Tonight's festivities are promoted by the Baltimore City Health Department but largely planned by leaders in the city's ballroom scene, a community primarily composed of black lesbian, gay, bisexual, transgender and queer (LGBTQ) individuals who attend competitive performance events — or drag balls — in tiaras, sportswear, homemade gowns and street clothes, ready to cheer, talk trash and walk in costume categories against competitors on a runway. The spoils of status, money and trophies have been feeding national rivalries and contests in this community for more than four decades.

The focus this evening is young black men who have sex with men (MSM), a large portion of the ball scene's participants. It continues with the hopes that the Health Department can earn the community's trust and that the free testing and non-profit vendors will turn an established scene into a viable habitat for HIV prevention and intervention.

It's been 34 years since the first report of HIV in our country — 27 since Ronald Reagan publicly said the word "AIDS" for the first time — but the HIV epidemic is raging in Baltimore for some as if no one has noticed. This year, when the Centers for Disease Control and Prevention (CDC) released national data about HIV infection, Baltimore had the third highest estimated AIDS diagnosis rate of any major metropolitan area in the country. Thirty-eight percent of Baltimore's MSM are infected, with unrecognized status rates estimated around 60 percent — both figures about twice national averages.

Young, black MSM continue to carry the biggest burden of HIV. "They are the last ignored population," Jordan White, who works as a community liaison for John's Hopkins School of Medicine, says. As of 2010, after billions of dollars and decades of work, young African Americans made up 55 percent of the new infections in MSM and accounted for more new infections than any other subgroup by race, ethnicity, age and sex.

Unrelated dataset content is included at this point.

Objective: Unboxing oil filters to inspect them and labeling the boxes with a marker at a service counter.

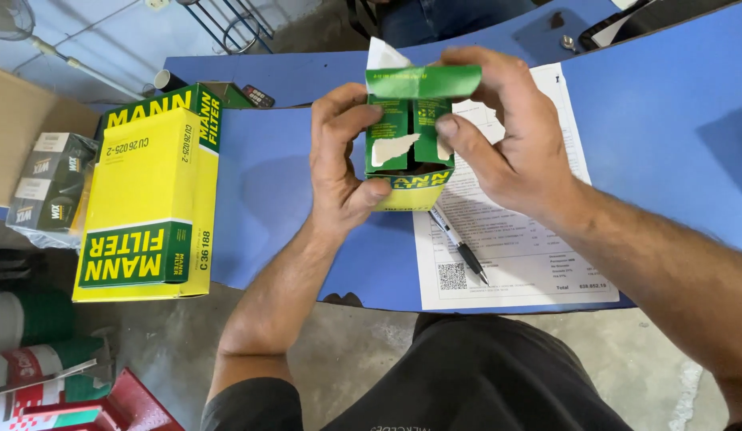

"Baltimore has a huge dearth of resources for these men," White says. "The fact that we can't think of any single organization that specifically assists young black gay men, considering the needs we have, is especially telling."

On paper, Baltimore — which boasts the top public health school in the nation, houses one of the best medical communities in the world and receives the bulk of Maryland's $96 million of federal funding for HIV — should have all the marks of a vigorous city with thriving and successful health programs. But in 2013, AIDS and Behavior published an analysis of HIV in young MSM in five U.S. cities — Baltimore, Miami, Los Angeles, San Francisco and New York — all showing stable HIV rates except Baltimore, where prevalence increased, especially for black men.

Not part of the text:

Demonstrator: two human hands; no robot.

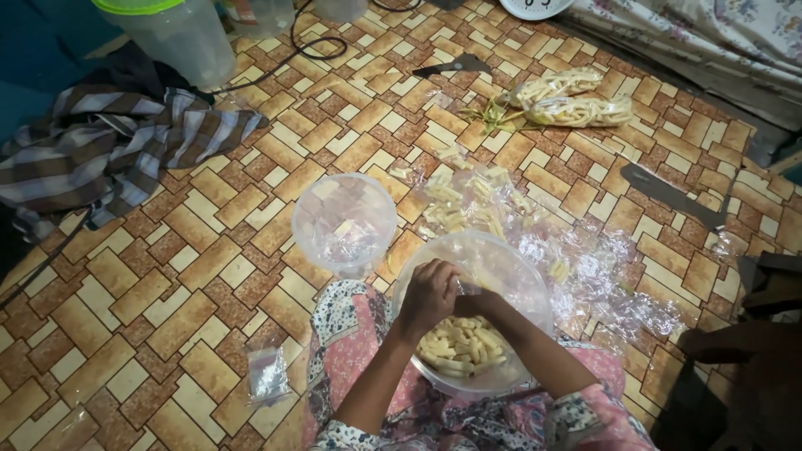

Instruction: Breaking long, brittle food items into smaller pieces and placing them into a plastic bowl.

But tonight, at the ball, no one is here to mourn.

The room inside the Patapsco Arena is thin, long and ugly — unsuited for the glamour of thigh-high boots, deep red lipsticks, big hair and bling that fills it. Next to the entrance, two chattering volunteers restock a bar with pink lemonade and water. The vendors, most of them conspicuously white, sit behind wooden tables in the front of the room and wait for people to look at their pamphlets, condoms and freebies. In the middle of the room, there is a wooden stage where the competition will take place. The trophies are lined up and club bass is pumping, which clashes with the rows of fluorescent lighting. Free HIV testing tables are arranged behind a black curtain in the back.

The modern ball scene – and all its rituals and practices – dates back to 1970s New York City. It was an organic, artistic response to the plight of young black men — especially those who were gay, bisexual, or queer — in a post-civil-rights-movement America. As the subculture spread through cities in the country, for the people involved, the balls promised brief chances at freedom, fame and admiration. Drag became something more than cross-dressing: It became a way of recognizing the unanimous performance that was life for any queer black man.

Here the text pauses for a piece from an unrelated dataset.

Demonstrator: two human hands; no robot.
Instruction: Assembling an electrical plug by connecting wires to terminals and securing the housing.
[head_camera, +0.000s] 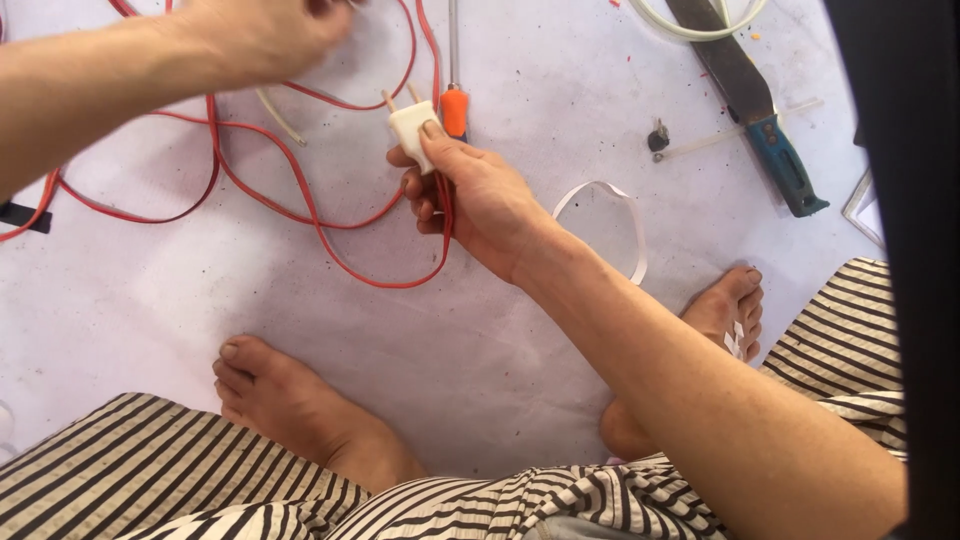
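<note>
My right hand (470, 195) grips a white two-pin plug (412, 130) with its pins pointing up and away, and a red cable (300, 200) runs down from it through my fingers. The cable loops across the pale floor to the left. My left hand (265, 35) reaches over the cable loops at the top of the view, fingers curled down near the red wire; whether it grips anything is hidden. An orange-handled screwdriver (455, 105) lies just beyond the plug.
A large knife with a blue handle (770, 150) lies at the upper right beside a small dark screw piece (658, 137) and a white strip (735, 135). A white loop of strip (620, 215) lies by my right wrist. My bare feet (290, 400) rest on the floor.
</note>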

The community was, and still is, organized into houses — nationally recognized names like Revlon, Mizrahi and Ebony — with local chapters. For many, houses represented a place of validation. They offered ball children refuge in new kinship networks, ones that may have contrasted previous social isolation and rejection. "This is the new meaning of family," Dorian Corey said in Paris is Burning, a 1990 documentary about the New York City ball scene.

Carlton Smith, president and founder of Baltimore Black Pride, was active in the community in his early adulthood. Now in his 60s, he can reflect on what the ball offered him then and offers others now. "The ball brings visibility to the community," he says. "It creates an extended family, a network — where young people feel free and are able to express who they are without being discriminated against. They are welcome. They see something close to that modern family that they can embrace."

The balls themselves have developed similar significance. In Paris is Burning, a man on his way into a ball says, "It's like crossing into the looking glass, Wonderland. You go in there and you feel, you feel 100 percent right."

As people trickle in to the arena — in their jeans and t-shirts, platform heels and mini-skirts, suits and dresses — there is an overwhelming giddiness. Attendees walk around in clumps, arm-in-arm, reuniting with old friends. Various houses have claimed their round tables and people gather around them, grooming each other, fixing make-up, arranging hairstyles and catching up. Every once in a while, someone stands up and practices vogue — a style of dance attributed to the 1980s Harlem ballroom scene and characterized by symmetrical, rhythmic movements of the hands, wrists and body.

One particularly glamorous woman with shimmering skin, golden and brown curls and a wide smile sits at a table with her house, tapping away at a smart phone. When asked if tonight is her first ball, she shakes her head, laughing. She has been to almost 20 by now after entering the scene at 18. "The ball really gave me confidence," she says.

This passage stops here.